RECORDS SHOWN Block Start

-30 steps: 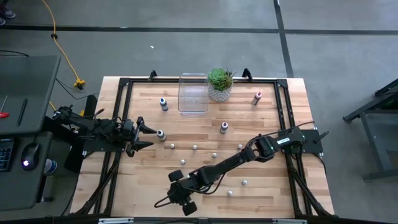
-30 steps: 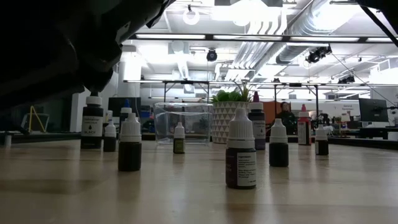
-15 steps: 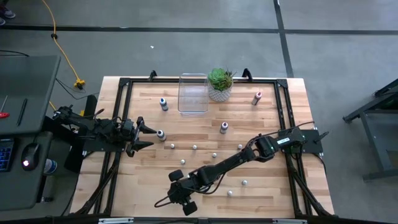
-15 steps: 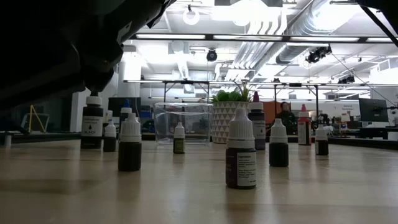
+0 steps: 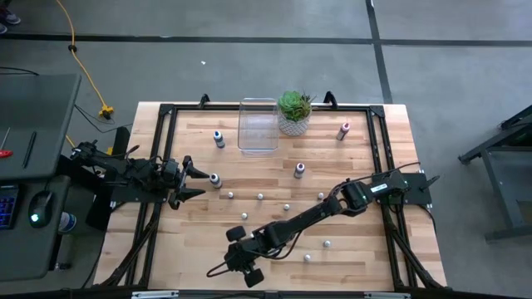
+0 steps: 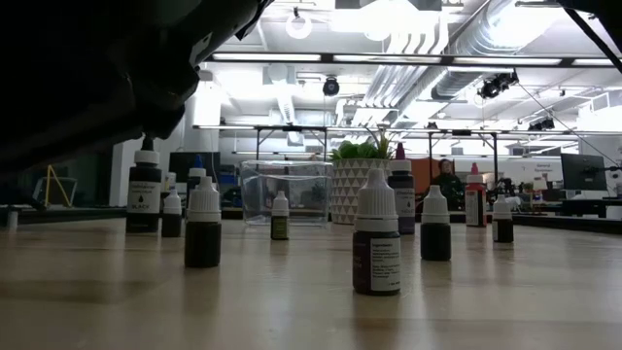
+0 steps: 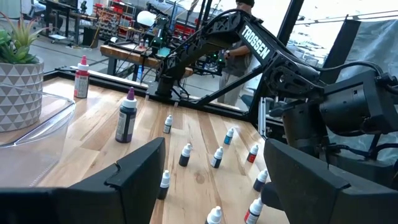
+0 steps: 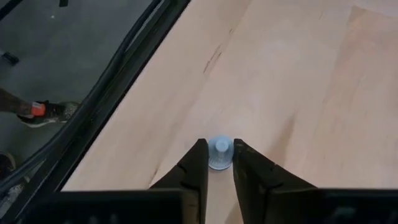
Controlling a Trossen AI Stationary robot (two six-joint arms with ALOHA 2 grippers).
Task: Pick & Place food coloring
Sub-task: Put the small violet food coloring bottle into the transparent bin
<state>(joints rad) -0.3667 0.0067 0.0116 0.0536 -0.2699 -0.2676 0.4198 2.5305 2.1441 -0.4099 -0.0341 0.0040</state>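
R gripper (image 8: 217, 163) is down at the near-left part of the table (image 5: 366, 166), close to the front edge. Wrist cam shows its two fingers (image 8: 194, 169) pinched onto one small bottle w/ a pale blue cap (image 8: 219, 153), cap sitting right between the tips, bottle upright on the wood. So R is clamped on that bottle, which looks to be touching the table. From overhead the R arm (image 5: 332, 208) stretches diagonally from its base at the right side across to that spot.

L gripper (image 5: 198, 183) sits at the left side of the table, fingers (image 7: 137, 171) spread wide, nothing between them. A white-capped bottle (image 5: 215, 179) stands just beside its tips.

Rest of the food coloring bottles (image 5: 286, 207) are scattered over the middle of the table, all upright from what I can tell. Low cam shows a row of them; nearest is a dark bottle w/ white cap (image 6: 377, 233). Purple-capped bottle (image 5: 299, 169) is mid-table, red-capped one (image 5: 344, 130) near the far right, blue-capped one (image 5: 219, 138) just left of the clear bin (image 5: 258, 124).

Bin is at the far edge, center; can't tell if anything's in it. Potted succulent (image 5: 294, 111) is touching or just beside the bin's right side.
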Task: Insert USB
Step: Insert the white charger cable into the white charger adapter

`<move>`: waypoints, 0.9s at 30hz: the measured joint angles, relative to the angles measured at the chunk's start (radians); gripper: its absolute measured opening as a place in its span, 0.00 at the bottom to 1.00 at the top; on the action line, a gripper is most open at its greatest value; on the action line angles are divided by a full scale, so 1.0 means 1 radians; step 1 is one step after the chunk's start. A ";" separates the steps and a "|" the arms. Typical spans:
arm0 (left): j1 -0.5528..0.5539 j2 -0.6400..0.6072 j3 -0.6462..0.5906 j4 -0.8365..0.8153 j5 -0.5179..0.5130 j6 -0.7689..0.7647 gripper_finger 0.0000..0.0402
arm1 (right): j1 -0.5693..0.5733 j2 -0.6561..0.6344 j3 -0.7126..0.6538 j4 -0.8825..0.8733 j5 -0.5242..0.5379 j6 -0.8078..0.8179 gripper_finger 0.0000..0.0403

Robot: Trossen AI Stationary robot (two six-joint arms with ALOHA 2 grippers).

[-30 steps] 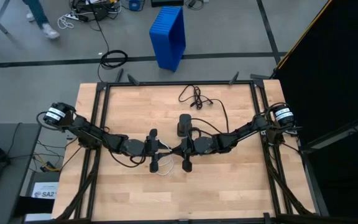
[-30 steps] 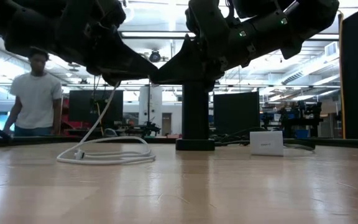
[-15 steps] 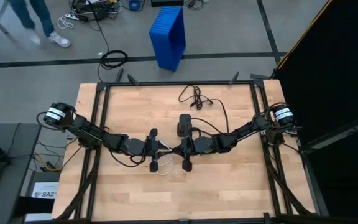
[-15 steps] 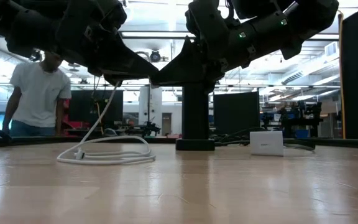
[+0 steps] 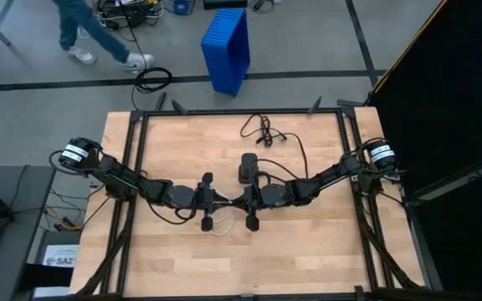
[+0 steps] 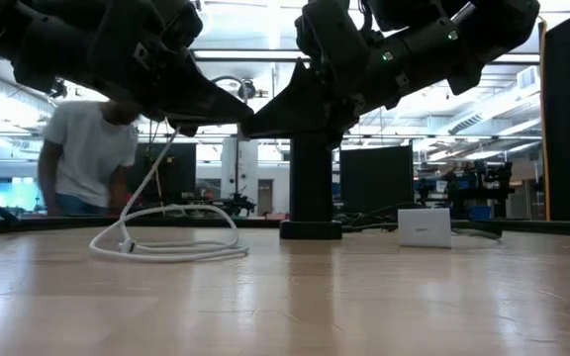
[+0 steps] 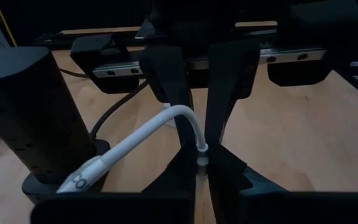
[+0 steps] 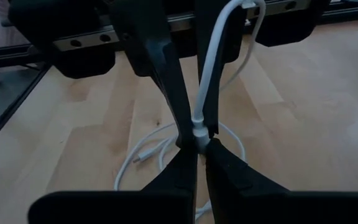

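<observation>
Both your hands meet nose to nose over the middle of the tabletop (image 5: pixel 182 259), fingertips touching or nearly so.

Left hand (image 7: pixel 199 167): fingers pressed together, pinching the white cable (image 7: pixel 135 140) right at its plug end. From the pinch the cable arcs up and runs toward the black tower (image 7: pixel 27 112), which stands just beside the two hands. In the high view the left hand (image 5: pixel 217 199) sits at centre with the tower (image 5: pixel 248 170) just behind the meeting point.

Right hand (image 8: pixel 199 149): fingers also pressed together on the same cable (image 8: pixel 213 68), gripping at a small collar on it. The cable climbs from that pinch past the left hand's fingers. High view puts the right hand (image 5: pixel 239 199) directly facing the left.

The rest of the cable lies in loose loops on the tabletop below the hands (image 6: pixel 166 237), with one strand rising to the grip. A free plug end lies flat on the wood (image 8: pixel 140 158).

A small white box (image 6: pixel 424 227) sits beyond the tower base. A person (image 6: pixel 92 153) is in the room behind the tabletop.
</observation>
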 joint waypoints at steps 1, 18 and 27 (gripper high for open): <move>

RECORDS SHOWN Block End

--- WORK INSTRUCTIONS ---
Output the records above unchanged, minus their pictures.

--- WRITTEN SOLUTION ---
-30 steps: 
-30 steps: 
-15 steps: 
-15 steps: 
+0 steps: 
+0 steps: 
+0 steps: 
+0 steps: 
Controlling a Trossen AI Stationary robot (two six-joint arms with ALOHA 2 grippers).
Task: Pick & Place food coloring
Sub-task: Put the small violet food coloring bottle into the transparent bin
<state>(joints rad) -0.3667 0.0067 0.0116 0.0536 -0.2699 -0.2676 0.4198 2.5305 2.1441 -0.4099 -0.0341 0.0040</state>
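R gripper (image 8: 217, 163) is down at the near-left part of the table (image 5: 366, 166), close to the front edge. Wrist cam shows its two fingers (image 8: 194, 169) pinched onto one small bottle w/ a pale blue cap (image 8: 219, 153), cap sitting right between the tips, bottle upright on the wood. So R is clamped on that bottle, which looks to be touching the table. From overhead the R arm (image 5: 332, 208) stretches diagonally from its base at the right side across to that spot.

L gripper (image 5: 198, 183) sits at the left side of the table, fingers (image 7: 137, 171) spread wide, nothing between them. A white-capped bottle (image 5: 215, 179) stands just beside its tips.

Rest of the food coloring bottles (image 5: 286, 207) are scattered over the middle of the table, all upright from what I can tell. Low cam shows a row of them; nearest is a dark bottle w/ white cap (image 6: 377, 233). Purple-capped bottle (image 5: 299, 169) is mid-table, red-capped one (image 5: 344, 130) near the far right, blue-capped one (image 5: 219, 138) just left of the clear bin (image 5: 258, 124).

Bin is at the far edge, center; can't tell if anything's in it. Potted succulent (image 5: 294, 111) is touching or just beside the bin's right side.
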Task: Insert USB
Step: Insert the white charger cable into the white charger adapter

`<move>`: waypoints, 0.9s at 30hz: the measured joint angles, relative to the angles measured at the chunk's start (radians); gripper: its absolute measured opening as a place in its span, 0.00 at the bottom to 1.00 at the top; on the action line, a gripper is most open at its greatest value; on the action line angles are divided by a full scale, so 1.0 means 1 radians; step 1 is one step after the chunk's start. A ";" separates the steps and a "|" the arms. Typical spans:
arm0 (left): j1 -0.5528..0.5539 j2 -0.6400..0.6072 j3 -0.6462..0.5906 j4 -0.8365..0.8153 j5 -0.5179..0.5130 j6 -0.7689..0.7647 gripper_finger 0.0000..0.0402
arm1 (right): j1 -0.5693..0.5733 j2 -0.6561..0.6344 j3 -0.7126..0.6538 j4 -0.8825..0.8733 j5 -0.5242..0.5379 j6 -0.8078..0.8179 gripper_finger 0.0000..0.0403

Robot: Trossen AI Stationary robot (two six-joint arms with ALOHA 2 grippers).

[-30 steps] 
[-30 steps] 
[-15 steps] 
[-15 steps] 
[+0 steps] 
[+0 steps] 
[+0 steps] 
[+0 steps] 

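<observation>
Both your hands meet nose to nose over the middle of the tabletop (image 5: pixel 182 259), fingertips touching or nearly so.

Left hand (image 7: pixel 199 167): fingers pressed together, pinching the white cable (image 7: pixel 135 140) right at its plug end. From the pinch the cable arcs up and runs toward the black tower (image 7: pixel 27 112), which stands just beside the two hands. In the high view the left hand (image 5: pixel 217 199) sits at centre with the tower (image 5: pixel 248 170) just behind the meeting point.

Right hand (image 8: pixel 199 149): fingers also pressed together on the same cable (image 8: pixel 213 68), gripping at a small collar on it. The cable climbs from that pinch past the left hand's fingers. High view puts the right hand (image 5: pixel 239 199) directly facing the left.

The rest of the cable lies in loose loops on the tabletop below the hands (image 6: pixel 166 237), with one strand rising to the grip. A free plug end lies flat on the wood (image 8: pixel 140 158).

A small white box (image 6: pixel 424 227) sits beyond the tower base. A person (image 6: pixel 92 153) is in the room behind the tabletop.
</observation>
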 joint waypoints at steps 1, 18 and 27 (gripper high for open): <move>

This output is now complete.